Bulan lalu Presiden Aquino menandatangani Undang-Undang Orangtua Bertanggungjawab dan Kesehatan Reproduksi 2012 secara diam-diam dan tanpa jabatan tangan serta pemotretan untuk menghindari kontroversi.
Undang-undang yang mengalokasikan anggaran bagi negara untuk menyediakan kontrasepsi bagi warga miskin membuat Gereja Katolik yang dominan berseteru dengan Aquino yang populer dan pengikutnya.
Beberapa petisi dan protes terhadap UU tersebut muncul, namun tidak ada yang menyangkal bahwa persetujuan Aquino terhadap legislasi tersebut telah memotong pengaruh gereja terhadap masyarakat Filipina, dan menandai berlalunya era yang menabukan perlawanan terhadap gereja dan pendeta.
Para pemimpin Katolik menganggap peraturan tersebut serangan pada nilai-nilai utama gereja, kesucian hidup, dengan mengatakan bahwa kontrasepsi mendorong gaya hidup bebas dan menghancurkan kehidupan.
Aquino dan para pendukungnya melihat peraturan tersebut sebagai cara untuk membantu warga miskin, sekitar sepertiga dari 94 juta penduduk, mengatur jumlah anak dan membiayai mereka.
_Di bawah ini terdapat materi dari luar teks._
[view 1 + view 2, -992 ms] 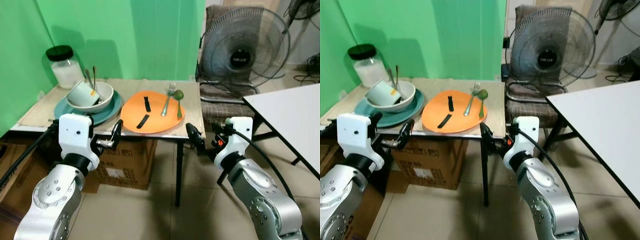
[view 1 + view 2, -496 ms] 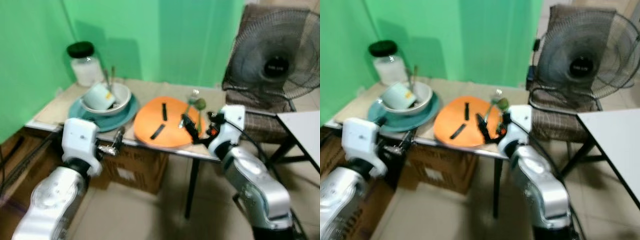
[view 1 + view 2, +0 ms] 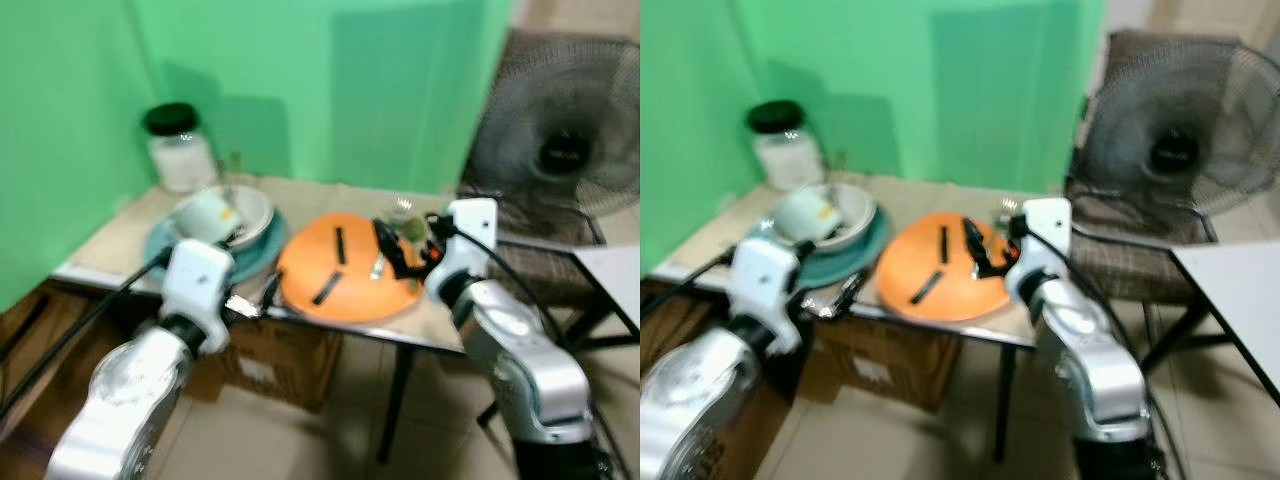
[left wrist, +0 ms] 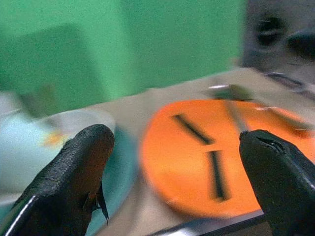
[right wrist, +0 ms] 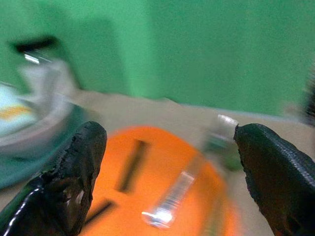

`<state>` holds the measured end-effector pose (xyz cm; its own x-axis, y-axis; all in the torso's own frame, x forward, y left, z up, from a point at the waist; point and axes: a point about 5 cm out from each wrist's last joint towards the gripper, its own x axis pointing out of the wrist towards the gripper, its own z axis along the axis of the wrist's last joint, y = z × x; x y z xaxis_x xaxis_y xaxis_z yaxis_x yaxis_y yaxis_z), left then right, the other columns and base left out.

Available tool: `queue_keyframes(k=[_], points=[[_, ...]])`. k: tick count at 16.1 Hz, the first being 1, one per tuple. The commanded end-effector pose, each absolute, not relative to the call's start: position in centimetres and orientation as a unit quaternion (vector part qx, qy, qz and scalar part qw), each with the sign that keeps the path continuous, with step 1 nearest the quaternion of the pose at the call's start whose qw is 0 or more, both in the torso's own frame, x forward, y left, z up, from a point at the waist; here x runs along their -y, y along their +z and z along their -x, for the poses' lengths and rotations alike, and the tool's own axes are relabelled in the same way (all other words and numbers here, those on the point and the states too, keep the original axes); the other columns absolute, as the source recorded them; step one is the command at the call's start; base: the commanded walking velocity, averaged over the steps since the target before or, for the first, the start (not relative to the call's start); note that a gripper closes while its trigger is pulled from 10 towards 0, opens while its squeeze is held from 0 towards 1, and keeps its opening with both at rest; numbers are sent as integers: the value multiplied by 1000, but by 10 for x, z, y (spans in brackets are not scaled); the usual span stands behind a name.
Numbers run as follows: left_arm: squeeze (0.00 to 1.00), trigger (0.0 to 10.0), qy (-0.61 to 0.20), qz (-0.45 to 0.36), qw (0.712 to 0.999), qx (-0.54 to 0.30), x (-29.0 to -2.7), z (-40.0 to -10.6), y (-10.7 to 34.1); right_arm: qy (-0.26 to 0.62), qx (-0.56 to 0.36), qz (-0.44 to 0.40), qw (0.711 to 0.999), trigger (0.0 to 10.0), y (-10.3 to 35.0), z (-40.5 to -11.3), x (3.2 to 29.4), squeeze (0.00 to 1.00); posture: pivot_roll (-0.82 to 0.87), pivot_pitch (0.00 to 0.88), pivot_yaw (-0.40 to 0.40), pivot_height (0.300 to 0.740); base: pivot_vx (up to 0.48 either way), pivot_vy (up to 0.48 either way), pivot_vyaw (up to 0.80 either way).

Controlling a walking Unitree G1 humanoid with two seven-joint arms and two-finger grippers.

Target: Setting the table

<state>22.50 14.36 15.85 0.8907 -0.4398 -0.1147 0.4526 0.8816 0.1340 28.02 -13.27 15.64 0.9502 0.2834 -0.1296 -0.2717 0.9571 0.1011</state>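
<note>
An orange plate [image 3: 345, 280] with two black strips lies on the small table [image 3: 120, 240]. A fork [image 5: 177, 189] and a green spoon [image 3: 412, 228] rest on its right side. My right gripper [image 3: 393, 252] hovers open over that side, fingers pointing at the fork. My left gripper [image 3: 268, 293] is open at the table's front edge, just left of the orange plate [image 4: 206, 152]. A teal plate [image 3: 165, 245] carries a white bowl [image 3: 245, 205] with a tipped cup [image 3: 205, 212] in it. The views are blurred.
A black-lidded jar [image 3: 180, 150] stands at the table's back left against the green backdrop. A fan [image 3: 565, 150] and a chair are to the right, with a white table corner [image 3: 612, 272] beyond. A cardboard box [image 3: 270, 360] sits under the table.
The camera has turned and come closer to the table. My right gripper has risen from below the table edge to above the orange plate by the fork. My left gripper has come up to the front edge.
</note>
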Motion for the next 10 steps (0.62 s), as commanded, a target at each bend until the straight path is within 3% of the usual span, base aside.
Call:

Hampir setengah dari kehamilan di Filipina tidak diinginkan, menurut Dana PBB untuk Kependudukan (UNFPA), dan sepertiganya digugurkan, sesuatu yang ilegal di negara tersebut.
Tingginya tingkat kemiskinan, maraknya permukiman kumuh dan meningkatnya tuna wisma dan kejahatan merupakan kekhawatiran utama yang tidak dapat diatasi oleh gereja maupun pendahulu Aquino.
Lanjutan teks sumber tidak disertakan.